At the Autonomous University of Madrid, far fewer students got off the train than on a normal Wednesday. Those who arrive know there is a strike, but some of their teachers have decided to hold lessons anyway. Some faculties, such as Humanities, are closed, others operate with minimal services such as Philosophy and Humanities. In Economics you see some study groups. The picket of almost 70 people, mostly students who organized themselves to demonstrate, goes around the buildings one by one with whistles and songs and distributes leaflets to students and workers.

Among them walks Jaume Novelle, 22 years old, who should attend the dissection lesson, but he and his classmates won’t go because they won’t have the roll call. He is in his second year of Medicine and is interested in dedicating himself to Emergencies. He volunteered in Samur. It says its faculty is “privileged within the Autonomous University” and yet classes were closed due to the collapsing ceilings. Novelle says plans have been made to protect students’ right to strike to move studies and handle placements at the hospital.

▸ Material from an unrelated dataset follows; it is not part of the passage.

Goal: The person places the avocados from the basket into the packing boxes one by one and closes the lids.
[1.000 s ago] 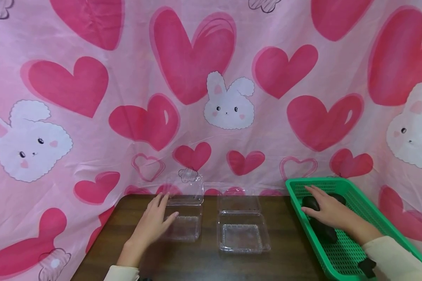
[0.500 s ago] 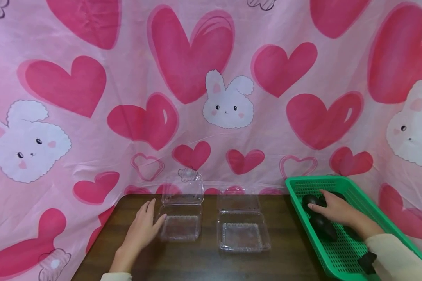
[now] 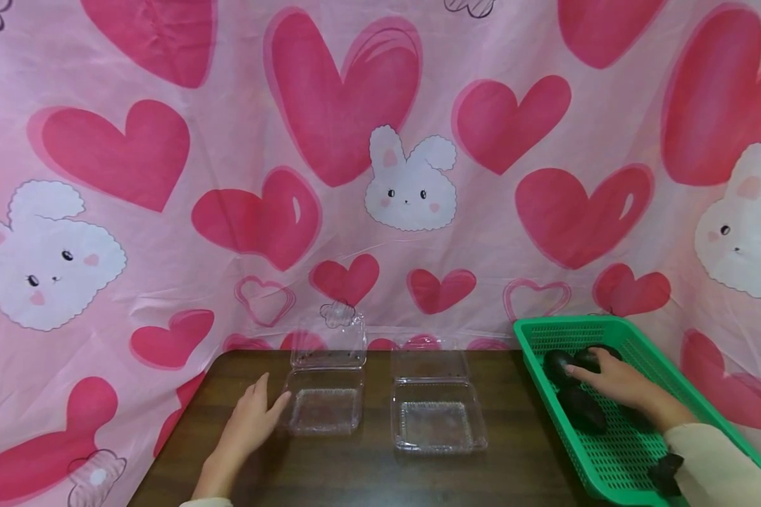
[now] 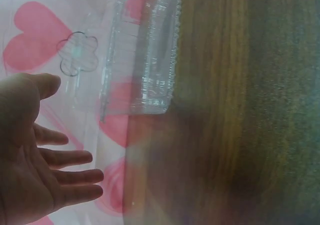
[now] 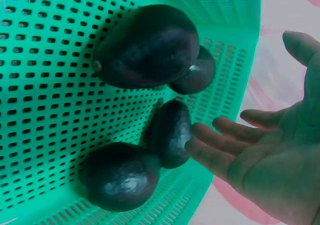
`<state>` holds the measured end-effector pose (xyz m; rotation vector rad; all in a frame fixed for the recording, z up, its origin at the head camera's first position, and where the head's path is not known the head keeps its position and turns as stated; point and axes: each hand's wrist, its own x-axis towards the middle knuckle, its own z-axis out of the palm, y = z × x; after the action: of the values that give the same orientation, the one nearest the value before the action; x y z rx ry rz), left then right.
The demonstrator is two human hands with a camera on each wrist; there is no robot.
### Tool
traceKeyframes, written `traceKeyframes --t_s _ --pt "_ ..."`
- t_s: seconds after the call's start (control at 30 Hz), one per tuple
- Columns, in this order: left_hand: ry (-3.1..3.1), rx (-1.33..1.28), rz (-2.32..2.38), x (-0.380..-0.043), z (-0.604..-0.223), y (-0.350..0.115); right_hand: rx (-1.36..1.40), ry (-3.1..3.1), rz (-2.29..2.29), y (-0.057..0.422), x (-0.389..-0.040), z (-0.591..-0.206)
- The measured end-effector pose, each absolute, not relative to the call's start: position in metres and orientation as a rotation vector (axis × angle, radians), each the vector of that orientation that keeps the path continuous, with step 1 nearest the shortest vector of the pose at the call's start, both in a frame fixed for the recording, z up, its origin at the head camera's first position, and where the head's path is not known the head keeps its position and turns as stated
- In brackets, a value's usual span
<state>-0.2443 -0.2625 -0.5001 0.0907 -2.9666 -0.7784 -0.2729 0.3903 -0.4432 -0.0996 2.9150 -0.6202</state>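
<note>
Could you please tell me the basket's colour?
The basket is green, best seen in the head view.

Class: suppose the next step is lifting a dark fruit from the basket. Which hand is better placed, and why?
Probably the right hand: it is over the basket, close to the fruits. The left hand is off to the other side, with both clear boxes between it and the basket.

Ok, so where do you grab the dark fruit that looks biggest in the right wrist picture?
Probably round its fat middle, coming from above, thumb and fingers on opposite sides. The dark fruit is egg-shaped and lies on its side in the green basket with its top uncovered; the end with the pale spot narrows, so a grip there might slip.
</note>
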Motion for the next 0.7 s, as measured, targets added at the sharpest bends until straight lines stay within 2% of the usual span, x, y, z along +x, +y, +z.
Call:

Cristina Cano says that since she joined the UAM Faculty of Economics as a librarian in 2019, “subscriptions to databases, very expensive resources that are used for research, have reduced.” The 47-year-old worker explains: “A lot of research is done here and it is used so that students and teachers can do their research and publish their projects.” According to him, the state of the library is “a reflection of what happens in every university”. Furthermore, Cano assures that his salary will be frozen and will only adapt “to what the national government has increased by decree”. Cano complains: “The lack of staff is very evident, no new positions are created and we have more and more tasks.”

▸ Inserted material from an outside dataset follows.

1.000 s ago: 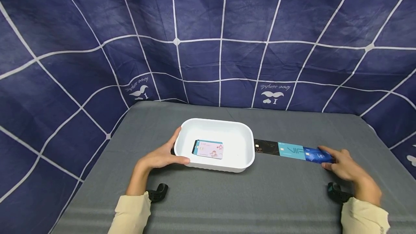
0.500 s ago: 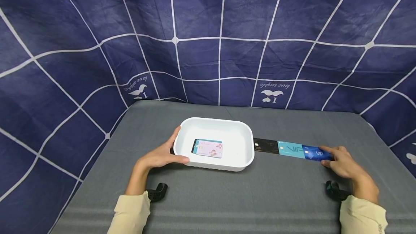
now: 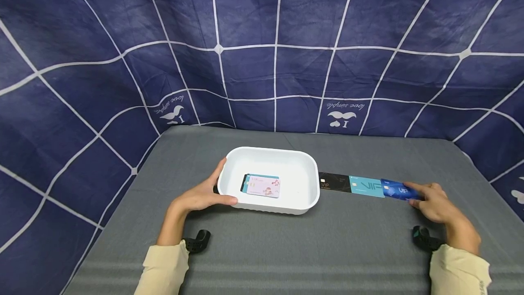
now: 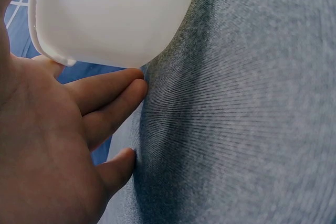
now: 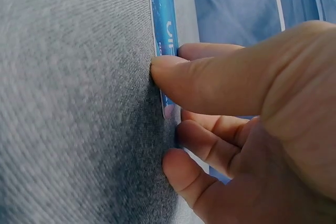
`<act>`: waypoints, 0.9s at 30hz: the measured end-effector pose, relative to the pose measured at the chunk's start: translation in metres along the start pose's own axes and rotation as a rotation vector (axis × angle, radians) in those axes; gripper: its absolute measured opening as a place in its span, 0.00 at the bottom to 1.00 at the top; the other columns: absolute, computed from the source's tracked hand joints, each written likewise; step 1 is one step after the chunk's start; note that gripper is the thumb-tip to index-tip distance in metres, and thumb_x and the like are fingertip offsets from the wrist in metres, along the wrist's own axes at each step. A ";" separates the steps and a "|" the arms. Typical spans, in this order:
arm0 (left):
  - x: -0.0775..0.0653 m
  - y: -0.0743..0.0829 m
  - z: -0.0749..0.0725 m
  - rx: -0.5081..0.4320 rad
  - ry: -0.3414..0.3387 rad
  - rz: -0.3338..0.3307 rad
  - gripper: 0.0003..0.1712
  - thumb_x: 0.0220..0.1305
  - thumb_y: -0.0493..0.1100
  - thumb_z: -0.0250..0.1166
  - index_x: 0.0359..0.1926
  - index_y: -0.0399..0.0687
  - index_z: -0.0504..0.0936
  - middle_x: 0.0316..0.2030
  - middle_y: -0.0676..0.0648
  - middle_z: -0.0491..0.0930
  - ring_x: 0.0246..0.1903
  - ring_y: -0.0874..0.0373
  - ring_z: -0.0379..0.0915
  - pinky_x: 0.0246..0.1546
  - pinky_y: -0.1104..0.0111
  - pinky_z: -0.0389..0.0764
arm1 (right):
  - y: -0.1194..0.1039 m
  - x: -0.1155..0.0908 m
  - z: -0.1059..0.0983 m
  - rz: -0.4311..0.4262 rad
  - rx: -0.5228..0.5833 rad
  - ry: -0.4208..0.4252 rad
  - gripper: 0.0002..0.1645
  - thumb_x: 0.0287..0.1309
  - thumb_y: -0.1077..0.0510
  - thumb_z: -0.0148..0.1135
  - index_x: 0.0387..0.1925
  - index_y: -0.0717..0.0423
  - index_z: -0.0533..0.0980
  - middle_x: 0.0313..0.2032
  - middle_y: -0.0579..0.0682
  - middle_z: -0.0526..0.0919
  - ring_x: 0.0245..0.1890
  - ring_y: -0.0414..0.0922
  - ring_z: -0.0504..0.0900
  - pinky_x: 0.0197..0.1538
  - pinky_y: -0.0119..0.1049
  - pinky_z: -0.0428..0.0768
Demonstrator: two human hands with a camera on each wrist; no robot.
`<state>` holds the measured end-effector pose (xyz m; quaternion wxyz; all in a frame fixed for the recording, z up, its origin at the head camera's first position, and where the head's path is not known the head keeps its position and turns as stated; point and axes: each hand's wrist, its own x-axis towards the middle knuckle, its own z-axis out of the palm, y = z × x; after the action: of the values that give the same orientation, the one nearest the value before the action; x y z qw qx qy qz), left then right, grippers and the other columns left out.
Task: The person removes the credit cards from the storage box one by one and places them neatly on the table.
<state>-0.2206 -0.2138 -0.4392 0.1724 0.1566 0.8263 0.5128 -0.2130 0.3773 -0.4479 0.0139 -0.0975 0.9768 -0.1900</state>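
My left hand (image 3: 199, 196) grips the left end of a white plastic tub (image 3: 286, 201), its thumb on the near rim and index finger at the far corner. In the left wrist view the tub's wall (image 4: 110, 19) rises above the other, fairly straight fingers (image 4: 113, 114). Inside the tub lies a small stack of cards topped by a pink card (image 3: 263, 186). My right hand (image 3: 435, 202) pinches the right end of a blue VIP card (image 3: 398, 189) by its long edges, thumb (image 5: 173, 74) on the near edge in the right wrist view.
Left of the blue card, a teal VIP card (image 3: 366, 186) and a black VIP card (image 3: 335, 182) continue the row to the tub's right side. Everything stands on a grey cloth-covered table (image 3: 311, 249). A blue checked curtain (image 3: 307, 72) hangs behind and at the sides.
My right hand has shifted very slightly right at the blue card's end. The left hand, tub and other cards keep their places; the whole view drifts a little.
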 end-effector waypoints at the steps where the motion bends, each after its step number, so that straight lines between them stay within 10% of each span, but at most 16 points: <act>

Rey Juan Carlos is in a slightly better economic situation than Complutense – they didn’t have to ask for a loan – but they will end their accounts in the red for the second year. They will pay them with the rest they have left, but there is not enough for next year and the fear is starting to spread. There are no minimum services at that university, which is why the Móstoles library is closed this morning because no workers came. According to CGT data, four of the 22 classrooms in the Fuenlabrada hall are occupied by around 70 students.

“The monitoring is massive, but not total because there are teachers who do not share this strike. There is a bit of practice and lessons and this causes a certain movement of the students. There was also a visit to an institute”, says Rubén Torices, professor of Ecology at the URJC and member of the information picket.